**ACTIVITY**
Among the records below, find the line with "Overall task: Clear" and the line with "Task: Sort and". Set down both and every line between, exactly and with no pictures, but nothing else.

**Records excerpted from a collection**
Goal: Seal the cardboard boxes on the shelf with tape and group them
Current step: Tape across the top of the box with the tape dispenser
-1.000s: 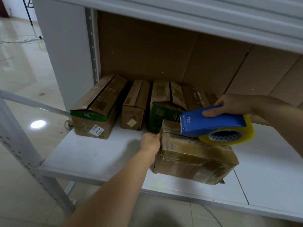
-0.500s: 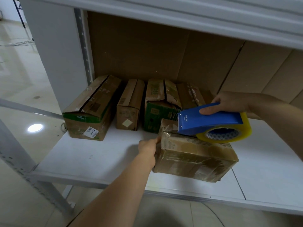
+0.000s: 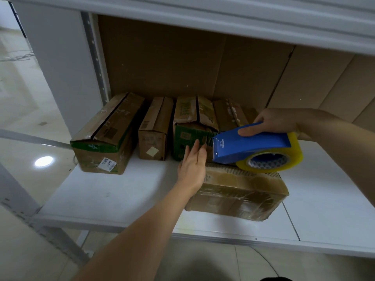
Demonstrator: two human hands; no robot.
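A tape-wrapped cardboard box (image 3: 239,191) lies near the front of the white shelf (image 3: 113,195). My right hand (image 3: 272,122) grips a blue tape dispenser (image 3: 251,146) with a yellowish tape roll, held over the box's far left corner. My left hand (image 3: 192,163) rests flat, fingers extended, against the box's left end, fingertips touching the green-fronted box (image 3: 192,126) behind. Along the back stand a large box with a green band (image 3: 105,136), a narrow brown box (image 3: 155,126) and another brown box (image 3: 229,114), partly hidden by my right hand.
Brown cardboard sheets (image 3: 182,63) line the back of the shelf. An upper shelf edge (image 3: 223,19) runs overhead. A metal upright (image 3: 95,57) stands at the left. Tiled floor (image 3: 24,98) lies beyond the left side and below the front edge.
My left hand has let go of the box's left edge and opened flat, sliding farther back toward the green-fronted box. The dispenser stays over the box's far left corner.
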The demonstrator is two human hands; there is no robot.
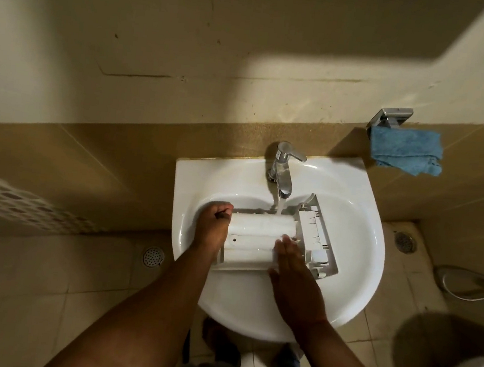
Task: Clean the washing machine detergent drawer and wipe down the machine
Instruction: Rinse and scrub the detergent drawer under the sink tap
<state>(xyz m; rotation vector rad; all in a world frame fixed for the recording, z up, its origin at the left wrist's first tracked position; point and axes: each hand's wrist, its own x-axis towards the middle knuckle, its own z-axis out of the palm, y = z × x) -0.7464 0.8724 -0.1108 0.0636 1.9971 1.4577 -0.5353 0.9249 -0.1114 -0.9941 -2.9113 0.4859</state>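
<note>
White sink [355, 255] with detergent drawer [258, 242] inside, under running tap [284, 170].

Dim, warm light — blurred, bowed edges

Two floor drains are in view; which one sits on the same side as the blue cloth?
The floor drain right of the sink, below the blue cloth hanging on the wall. The other floor drain lies left of the sink, near the left forearm.

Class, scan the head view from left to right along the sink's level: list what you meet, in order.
Perforated white basket → floor drain → left hand gripping the detergent drawer's end → detergent drawer → right hand → second floor drain → hose.
</note>
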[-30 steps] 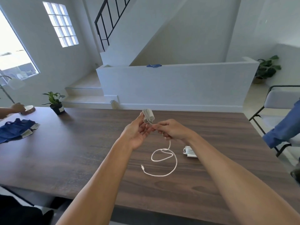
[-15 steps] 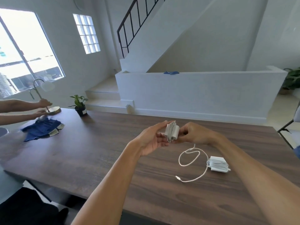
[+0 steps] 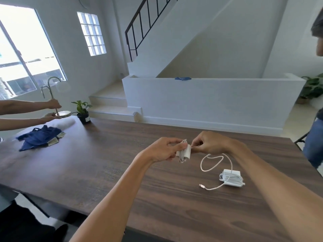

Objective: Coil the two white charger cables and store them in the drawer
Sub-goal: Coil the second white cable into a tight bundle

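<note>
My left hand holds a white charger brick with its cable partly wound around it, a little above the dark wooden table. Right beside the brick, my right hand pinches the same cable. The loose cable tail drops to the table, makes a loop, runs across the second charger and ends in a small connector. The second charger lies on the table to the right, its cable wrapped around it. No drawer is in view.
A blue cloth and a small potted plant sit at the table's far left. Another person's hands hold a metal lamp there. A second person in jeans stands at the right edge.
My hands have come lower and keep the brick between them. The loose tail on the table is shorter and now lies across the second charger. The view has swung left.
</note>
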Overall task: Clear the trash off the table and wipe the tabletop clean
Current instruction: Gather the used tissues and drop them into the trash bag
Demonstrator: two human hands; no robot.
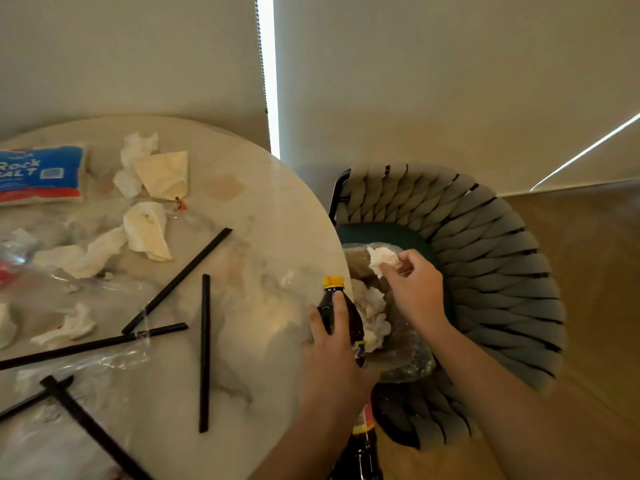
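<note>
The round table [242, 188] looked like polished marble, smooth and glossy with grey veining. Crumpled tissues [138, 157] were soft, matt paper. The straws [205, 351] showed matt black plastic. The bottle [341, 317] was shiny dark plastic with a yellow cap. The chair [485, 258] wore thick woven cloth. The bag [412, 362] was clear, crinkly plastic.

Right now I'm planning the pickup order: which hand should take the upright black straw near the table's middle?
Probably left. The left hand is over the table edge near that straw, though gripping the bottle; the right hand holds tissue over the chair.
</note>
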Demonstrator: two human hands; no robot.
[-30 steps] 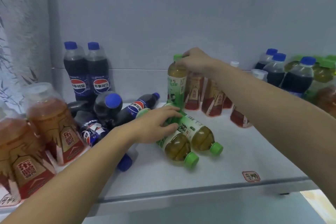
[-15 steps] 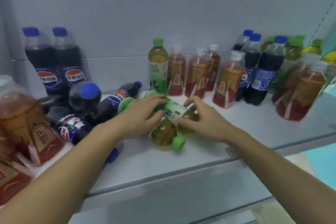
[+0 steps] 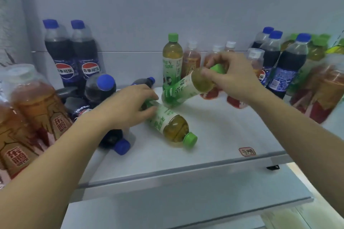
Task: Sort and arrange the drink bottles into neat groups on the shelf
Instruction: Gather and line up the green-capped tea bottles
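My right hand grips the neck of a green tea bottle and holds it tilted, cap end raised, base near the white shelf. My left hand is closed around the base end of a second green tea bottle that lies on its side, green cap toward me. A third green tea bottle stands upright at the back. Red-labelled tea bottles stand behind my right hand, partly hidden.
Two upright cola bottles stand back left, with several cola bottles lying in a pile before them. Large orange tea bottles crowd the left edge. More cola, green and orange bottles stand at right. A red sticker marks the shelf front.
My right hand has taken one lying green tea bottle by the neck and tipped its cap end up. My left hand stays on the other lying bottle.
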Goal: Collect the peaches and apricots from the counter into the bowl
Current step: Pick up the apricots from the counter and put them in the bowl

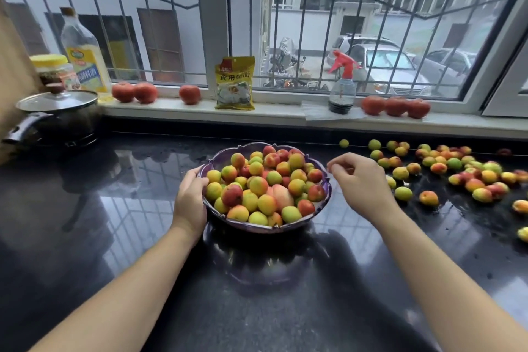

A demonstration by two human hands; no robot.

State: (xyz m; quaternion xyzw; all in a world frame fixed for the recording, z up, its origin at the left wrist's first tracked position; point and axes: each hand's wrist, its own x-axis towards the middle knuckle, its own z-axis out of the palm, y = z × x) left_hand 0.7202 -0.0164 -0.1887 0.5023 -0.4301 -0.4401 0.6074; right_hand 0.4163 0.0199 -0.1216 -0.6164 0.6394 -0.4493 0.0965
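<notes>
black glossy counter (85, 208) under a barred window. left hand (191, 198) grips the rim of the purple bowl (323, 210), heaped with fruit. right hand (358, 177) hovers beside it, fingers loosely curled, holding nothing visible. apparently between trips; next it must reach right to the scattered apricots (457, 171), small, yellow-green, red-blushed.

Glossy black stone counter (114, 208); glass-lidded pot (57, 114).

"食用" on yellow packet (235, 83)
</notes>
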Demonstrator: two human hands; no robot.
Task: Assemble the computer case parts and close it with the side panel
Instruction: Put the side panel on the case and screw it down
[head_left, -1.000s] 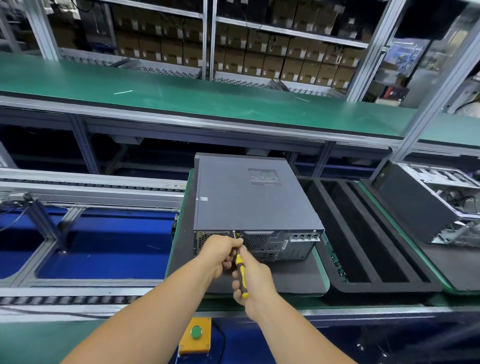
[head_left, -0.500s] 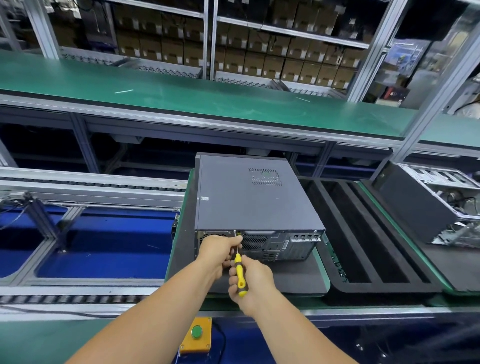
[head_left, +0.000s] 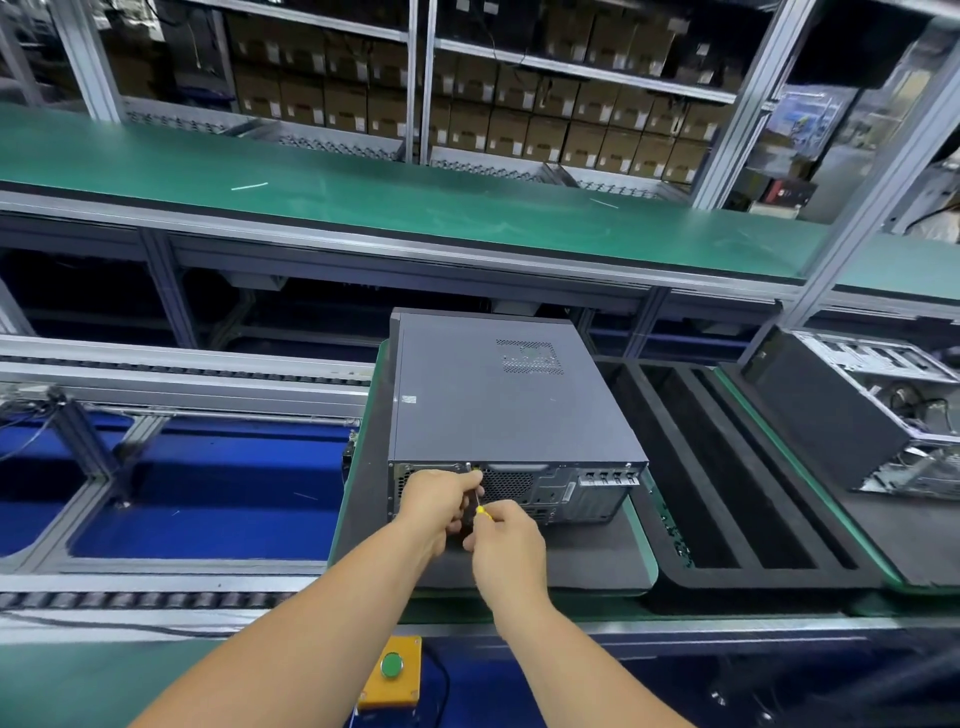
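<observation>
A grey computer case (head_left: 498, 400) lies flat on a dark pallet (head_left: 587, 551), its side panel on top and its rear face toward me. My right hand (head_left: 506, 545) grips a yellow-handled screwdriver (head_left: 482, 510) whose shaft points up at the top edge of the rear face. My left hand (head_left: 436, 501) is curled around the shaft near the tip, against the rear panel. The tip and the screw are hidden by my fingers.
A black foam tray (head_left: 727, 478) with long slots lies right of the pallet. An open computer case (head_left: 852, 410) stands at the far right. A yellow box with a green button (head_left: 392, 670) sits on the near rail. Blue conveyor bays (head_left: 208, 493) lie left.
My right hand has closed further over the screwdriver handle, hiding most of the yellow, and sits nearer the case. The left hand stays at the shaft.
</observation>
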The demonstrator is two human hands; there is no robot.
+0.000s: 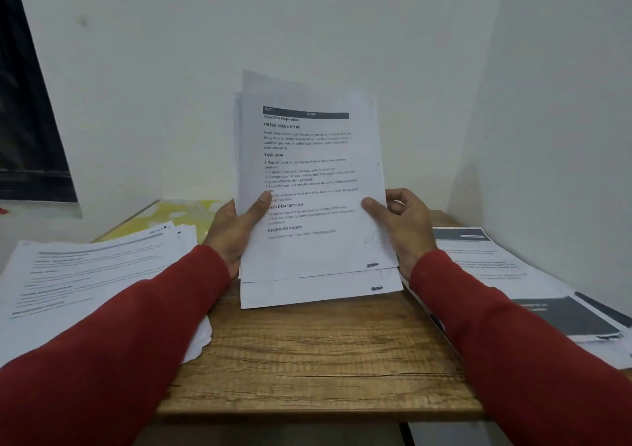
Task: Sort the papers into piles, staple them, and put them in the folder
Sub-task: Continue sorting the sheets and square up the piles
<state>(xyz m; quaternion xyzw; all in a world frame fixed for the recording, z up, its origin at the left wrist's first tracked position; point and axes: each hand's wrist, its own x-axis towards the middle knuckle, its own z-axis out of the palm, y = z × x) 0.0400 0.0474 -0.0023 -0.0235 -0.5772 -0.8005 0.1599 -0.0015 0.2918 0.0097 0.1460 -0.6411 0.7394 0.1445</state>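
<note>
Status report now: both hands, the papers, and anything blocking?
Left hand and right hand grip held sheaf, upright above wooden table. Left pile, right pile flank it. No stapler visible.

Printed on the top sheet (309,185) of the held stack: subtitle "Guest Tray Preparation" under a dark header bar, its white lettering too blurred to read. Bold headings below, top to bottom: "INITIAL SCENE SETUP", "TASK GOAL", "TASK DESCRIPTION" with first letter hidden behind a thumb, "REQUIRED PROPS". Numbered steps 1 to 4 under "TASK GOAL", body wording only partly legible. Possibly "SECTION" on a sheet corner in the left pile (95,274). Print on the right pile (506,267) unreadable.
</note>
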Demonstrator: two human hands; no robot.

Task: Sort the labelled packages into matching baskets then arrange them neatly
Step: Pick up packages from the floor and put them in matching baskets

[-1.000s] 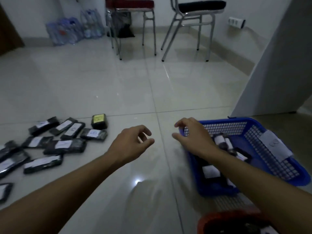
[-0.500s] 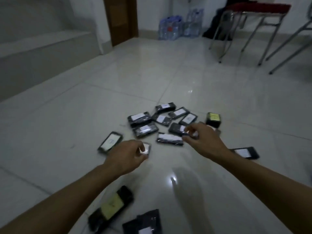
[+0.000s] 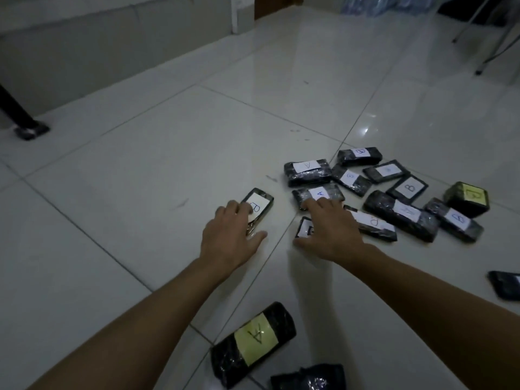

**EXERCISE ANSWER**
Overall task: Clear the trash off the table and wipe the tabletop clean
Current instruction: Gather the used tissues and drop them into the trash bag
Demonstrator: two human hands; no robot.
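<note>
The round table [242, 188] looked like polished marble, smooth and glossy with grey veining. Crumpled tissues [138, 157] were soft, matt paper. The straws [205, 351] showed matt black plastic. The bottle [341, 317] was shiny dark plastic with a yellow cap. The chair [485, 258] wore thick woven cloth. The bag [412, 362] was clear, crinkly plastic.

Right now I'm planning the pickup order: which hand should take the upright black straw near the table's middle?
Probably left. The left hand is over the table edge near that straw, though gripping the bottle; the right hand holds tissue over the chair.
</note>
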Demonstrator: two human hands; no robot.
[-30 steps] 
[-15 steps] 
[+0 steps] 
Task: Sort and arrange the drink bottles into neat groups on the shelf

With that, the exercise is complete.